He gives me a quick kiss on the cheek and picks up his toolbox. “Sorry. I’ll see you Wednesday?”

I blink, so confused by the last thirty seconds that it takes me a few moments to reply. Unfortunately, by the time I do, he’s already out the door, striding to his car. “Bye, Daniel,” I whisper, swallowing the lump in my throat. I spin around and jog for the enclosed porch, my cage of glass, my window on the world, the place where I began to fall.
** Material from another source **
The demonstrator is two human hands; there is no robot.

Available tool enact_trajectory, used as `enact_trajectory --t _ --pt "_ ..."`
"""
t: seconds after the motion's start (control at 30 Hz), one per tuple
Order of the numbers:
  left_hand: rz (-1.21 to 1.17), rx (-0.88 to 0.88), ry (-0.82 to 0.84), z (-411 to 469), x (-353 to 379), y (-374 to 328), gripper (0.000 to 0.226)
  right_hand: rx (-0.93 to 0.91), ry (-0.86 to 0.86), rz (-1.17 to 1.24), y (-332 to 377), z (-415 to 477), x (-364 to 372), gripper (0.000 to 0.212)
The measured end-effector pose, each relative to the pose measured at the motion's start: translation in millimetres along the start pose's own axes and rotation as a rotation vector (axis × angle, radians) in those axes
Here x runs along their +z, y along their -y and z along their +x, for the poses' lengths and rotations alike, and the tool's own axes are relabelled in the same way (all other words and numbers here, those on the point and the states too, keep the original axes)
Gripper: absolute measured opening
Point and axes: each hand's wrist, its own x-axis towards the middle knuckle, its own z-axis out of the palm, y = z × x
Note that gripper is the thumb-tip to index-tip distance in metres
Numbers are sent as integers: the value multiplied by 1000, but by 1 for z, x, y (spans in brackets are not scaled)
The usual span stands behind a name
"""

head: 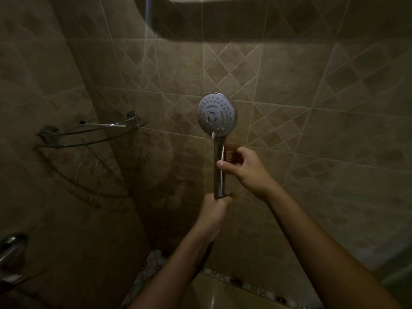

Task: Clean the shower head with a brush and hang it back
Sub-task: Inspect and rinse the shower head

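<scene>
Forearms: both bare, entering from the bottom edge and reaching up and forward toward the tiled wall.
Left hand (213,211): clenched around the lowest part of the shower head's handle, fist upright, knuckles toward the camera.
Right hand (242,169): grasping the handle higher up, thumb across the front, fingers curled round the far side.
Shower head (216,114): held upright in front of the wall between the two hands' grips, round pale spray face turned toward the camera, nozzle holes visible; chrome handle runs straight down from it.
Hose: dark line dropping from under the left fist along the forearm; detail unclear in dim light.
Corner shelf (91,133): glass with chrome rail, mounted on the wall well to the left of the shower head.
Tap (11,248): chrome fitting at the lower left edge, partly cut off.
Wall (312,108): brown tiles with diagonal pattern; lighting low.
Brush: not identifiable in either hand.
</scene>
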Motion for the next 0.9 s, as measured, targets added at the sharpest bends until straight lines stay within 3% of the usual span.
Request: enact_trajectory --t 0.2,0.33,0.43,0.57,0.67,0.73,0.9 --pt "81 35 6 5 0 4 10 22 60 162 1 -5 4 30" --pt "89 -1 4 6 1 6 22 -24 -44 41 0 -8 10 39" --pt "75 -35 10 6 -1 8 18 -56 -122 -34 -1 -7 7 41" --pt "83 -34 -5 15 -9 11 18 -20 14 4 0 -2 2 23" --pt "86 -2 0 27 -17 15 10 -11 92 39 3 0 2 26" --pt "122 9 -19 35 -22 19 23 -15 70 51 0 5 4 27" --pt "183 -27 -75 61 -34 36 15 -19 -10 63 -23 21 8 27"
On the table, where Daniel usually sets his sketchpad, is a piece of paper. On it sits ten hundred-dollar bills. Scrawled on the paper is a note:

Stella, I meant it when I said there wasn’t enough money in the whole world.

Chapter Thirteen: Daniel

I put my arm over my mom’s shoulders as she looks through an old photo album. In one of the pictures, she and my dad are on the beach, each holding a sunburned, blond, crying little boy. Me and Nate. Thing One and Thing Two, they used to call us. “We put sunscreen on you, but you sweated it off so quickly,” she says with a chuckle. “And we had trouble catching you and getting you to stay still long enough for us to put more on!”

“We must have been such a pain.” I smile, looking at my brother’s plump baby face. He’s twenty-two now, lean and lethal and able to drink me under the table. He’s stronger than I am, I think—I emailed him to see how he was doing after my mom told me he lost one of his friends, and he told me he was good, looking out for his buddies, determined to get home in one piece. I wish he was here now.
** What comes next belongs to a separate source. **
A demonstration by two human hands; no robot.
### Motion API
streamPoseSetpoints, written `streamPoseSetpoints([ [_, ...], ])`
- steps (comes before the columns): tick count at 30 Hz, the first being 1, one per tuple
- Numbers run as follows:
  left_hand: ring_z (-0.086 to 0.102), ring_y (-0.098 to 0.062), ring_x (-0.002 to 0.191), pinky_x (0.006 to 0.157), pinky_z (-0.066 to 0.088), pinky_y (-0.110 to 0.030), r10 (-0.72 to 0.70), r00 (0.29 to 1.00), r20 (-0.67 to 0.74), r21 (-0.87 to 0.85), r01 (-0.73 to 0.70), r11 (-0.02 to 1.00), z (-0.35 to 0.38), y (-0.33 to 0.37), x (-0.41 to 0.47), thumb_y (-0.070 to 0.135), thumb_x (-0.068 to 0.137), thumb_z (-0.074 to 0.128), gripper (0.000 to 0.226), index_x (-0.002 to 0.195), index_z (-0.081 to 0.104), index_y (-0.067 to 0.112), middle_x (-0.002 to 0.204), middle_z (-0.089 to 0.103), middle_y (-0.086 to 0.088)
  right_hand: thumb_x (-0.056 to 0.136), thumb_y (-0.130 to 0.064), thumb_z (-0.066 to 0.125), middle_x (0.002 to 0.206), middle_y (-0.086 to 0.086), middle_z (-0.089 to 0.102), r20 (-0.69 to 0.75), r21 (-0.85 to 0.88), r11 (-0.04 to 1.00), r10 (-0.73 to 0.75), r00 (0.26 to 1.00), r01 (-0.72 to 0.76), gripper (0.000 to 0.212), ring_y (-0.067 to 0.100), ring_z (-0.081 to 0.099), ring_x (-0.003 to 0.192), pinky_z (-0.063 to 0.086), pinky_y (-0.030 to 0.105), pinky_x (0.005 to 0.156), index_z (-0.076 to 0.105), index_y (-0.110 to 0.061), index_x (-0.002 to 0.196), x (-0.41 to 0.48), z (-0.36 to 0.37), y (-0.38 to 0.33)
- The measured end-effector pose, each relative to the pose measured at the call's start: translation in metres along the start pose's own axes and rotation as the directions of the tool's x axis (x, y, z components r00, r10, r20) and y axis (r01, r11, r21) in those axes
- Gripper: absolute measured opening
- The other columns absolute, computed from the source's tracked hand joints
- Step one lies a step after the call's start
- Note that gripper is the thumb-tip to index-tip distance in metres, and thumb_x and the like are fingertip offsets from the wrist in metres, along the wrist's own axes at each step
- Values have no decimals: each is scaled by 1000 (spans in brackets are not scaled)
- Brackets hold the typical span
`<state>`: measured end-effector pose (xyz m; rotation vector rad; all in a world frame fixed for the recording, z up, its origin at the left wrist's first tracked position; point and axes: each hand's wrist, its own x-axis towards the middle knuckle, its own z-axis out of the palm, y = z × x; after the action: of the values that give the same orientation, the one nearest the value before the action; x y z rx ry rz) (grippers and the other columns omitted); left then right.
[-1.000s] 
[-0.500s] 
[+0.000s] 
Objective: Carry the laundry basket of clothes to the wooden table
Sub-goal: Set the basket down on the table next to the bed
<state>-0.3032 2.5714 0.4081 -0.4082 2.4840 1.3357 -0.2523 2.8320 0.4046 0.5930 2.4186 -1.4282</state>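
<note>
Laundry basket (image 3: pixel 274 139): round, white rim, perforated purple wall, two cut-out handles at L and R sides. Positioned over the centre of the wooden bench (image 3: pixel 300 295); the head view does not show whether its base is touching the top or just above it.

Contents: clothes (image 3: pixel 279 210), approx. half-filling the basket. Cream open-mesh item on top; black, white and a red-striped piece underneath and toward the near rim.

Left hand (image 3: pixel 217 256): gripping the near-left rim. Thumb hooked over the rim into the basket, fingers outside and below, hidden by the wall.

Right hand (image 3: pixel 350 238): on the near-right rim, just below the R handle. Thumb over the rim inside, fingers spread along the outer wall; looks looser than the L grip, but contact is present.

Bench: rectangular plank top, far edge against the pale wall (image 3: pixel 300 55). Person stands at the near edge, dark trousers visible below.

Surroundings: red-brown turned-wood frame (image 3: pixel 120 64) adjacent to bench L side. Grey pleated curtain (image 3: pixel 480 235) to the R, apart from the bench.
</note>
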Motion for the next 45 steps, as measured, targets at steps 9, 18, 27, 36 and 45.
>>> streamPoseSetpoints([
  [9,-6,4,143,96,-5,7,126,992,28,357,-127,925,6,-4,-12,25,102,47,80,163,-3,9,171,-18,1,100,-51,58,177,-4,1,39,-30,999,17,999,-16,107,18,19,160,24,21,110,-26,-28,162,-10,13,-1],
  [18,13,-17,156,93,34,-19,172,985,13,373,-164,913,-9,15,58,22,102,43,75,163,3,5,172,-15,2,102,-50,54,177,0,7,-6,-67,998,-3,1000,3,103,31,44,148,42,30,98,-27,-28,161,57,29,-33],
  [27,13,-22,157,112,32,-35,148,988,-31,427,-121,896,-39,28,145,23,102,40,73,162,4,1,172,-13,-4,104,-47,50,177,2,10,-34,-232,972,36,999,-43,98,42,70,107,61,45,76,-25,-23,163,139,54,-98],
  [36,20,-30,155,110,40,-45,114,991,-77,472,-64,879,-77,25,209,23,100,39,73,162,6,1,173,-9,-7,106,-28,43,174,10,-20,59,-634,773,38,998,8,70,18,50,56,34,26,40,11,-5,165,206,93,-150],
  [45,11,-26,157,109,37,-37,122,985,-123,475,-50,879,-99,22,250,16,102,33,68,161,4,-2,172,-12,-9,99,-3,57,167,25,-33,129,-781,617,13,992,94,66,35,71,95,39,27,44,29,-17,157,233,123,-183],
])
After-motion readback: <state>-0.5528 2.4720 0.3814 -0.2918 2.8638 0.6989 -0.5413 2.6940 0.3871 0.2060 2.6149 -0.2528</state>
“You were both gifts, Daniel. Rambunctious, unstoppable, obnoxious little gifts.” She laughs, then coughs. The sound sends a spike of anxiety through my chest. Tomorrow morning at five, we leave for the hospital. Her doctor said the surgery will take about three hours, and then she’ll be in intensive care for the rest of the day. My dad is across the room, watching the Red Wings on TV. His eyes are glazed and I know he’s not really seeing much. He’s barely said two words today, though every time my mom asks him for something, he’s right there, desperate to provide. Seeing them together makes me ache—I’m not sure how well either of them would do without the other.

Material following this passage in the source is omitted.